→ **Task instructions**:
Beginning with the first line of the data below, extract each line up to and including the one containing "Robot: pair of". Copy them exactly and add nothing.

***** Supplied information *****

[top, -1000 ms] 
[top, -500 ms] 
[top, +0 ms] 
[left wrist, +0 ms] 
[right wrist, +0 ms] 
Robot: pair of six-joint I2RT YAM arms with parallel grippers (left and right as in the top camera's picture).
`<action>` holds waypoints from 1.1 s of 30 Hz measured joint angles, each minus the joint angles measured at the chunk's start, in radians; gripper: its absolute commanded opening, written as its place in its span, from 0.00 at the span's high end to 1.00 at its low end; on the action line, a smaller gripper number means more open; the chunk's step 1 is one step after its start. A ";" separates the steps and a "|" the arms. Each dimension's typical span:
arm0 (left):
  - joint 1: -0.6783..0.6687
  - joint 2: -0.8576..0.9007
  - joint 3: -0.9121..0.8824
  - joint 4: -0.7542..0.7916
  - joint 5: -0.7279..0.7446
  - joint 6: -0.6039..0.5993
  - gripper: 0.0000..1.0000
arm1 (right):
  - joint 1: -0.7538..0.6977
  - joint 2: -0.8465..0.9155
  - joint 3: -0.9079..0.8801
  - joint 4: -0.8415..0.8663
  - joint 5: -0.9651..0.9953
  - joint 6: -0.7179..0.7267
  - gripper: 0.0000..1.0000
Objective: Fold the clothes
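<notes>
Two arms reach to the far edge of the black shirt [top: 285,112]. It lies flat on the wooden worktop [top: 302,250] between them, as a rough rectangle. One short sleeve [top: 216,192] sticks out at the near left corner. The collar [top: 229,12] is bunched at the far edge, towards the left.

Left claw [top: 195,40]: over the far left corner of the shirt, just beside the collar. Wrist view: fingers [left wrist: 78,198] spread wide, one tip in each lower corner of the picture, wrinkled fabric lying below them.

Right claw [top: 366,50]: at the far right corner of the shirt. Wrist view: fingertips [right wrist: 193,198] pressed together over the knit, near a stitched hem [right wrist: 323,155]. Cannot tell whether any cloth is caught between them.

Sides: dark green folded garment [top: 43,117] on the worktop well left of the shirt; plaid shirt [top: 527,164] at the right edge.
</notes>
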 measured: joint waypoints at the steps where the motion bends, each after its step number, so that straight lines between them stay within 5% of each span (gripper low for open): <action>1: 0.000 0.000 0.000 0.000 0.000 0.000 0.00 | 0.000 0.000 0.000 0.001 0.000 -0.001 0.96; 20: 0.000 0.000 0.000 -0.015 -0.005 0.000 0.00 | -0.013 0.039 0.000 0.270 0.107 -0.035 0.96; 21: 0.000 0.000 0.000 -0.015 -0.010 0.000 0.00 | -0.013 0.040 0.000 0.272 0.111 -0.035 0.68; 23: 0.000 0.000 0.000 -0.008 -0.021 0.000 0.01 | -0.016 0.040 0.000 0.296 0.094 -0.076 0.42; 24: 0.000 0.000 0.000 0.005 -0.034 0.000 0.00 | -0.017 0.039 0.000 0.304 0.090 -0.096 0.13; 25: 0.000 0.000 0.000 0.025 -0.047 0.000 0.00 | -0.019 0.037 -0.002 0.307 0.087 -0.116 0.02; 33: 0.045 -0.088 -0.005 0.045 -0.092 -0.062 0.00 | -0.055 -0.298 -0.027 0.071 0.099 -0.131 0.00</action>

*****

→ **Result of the task**:
[top, -1000 ms] 
[top, -500 ms] 
[top, +0 ms] 
[left wrist, +0 ms] 
[right wrist, +0 ms] 
Robot: pair of six-joint I2RT YAM arms with parallel grippers (left and right as in the top camera's picture).

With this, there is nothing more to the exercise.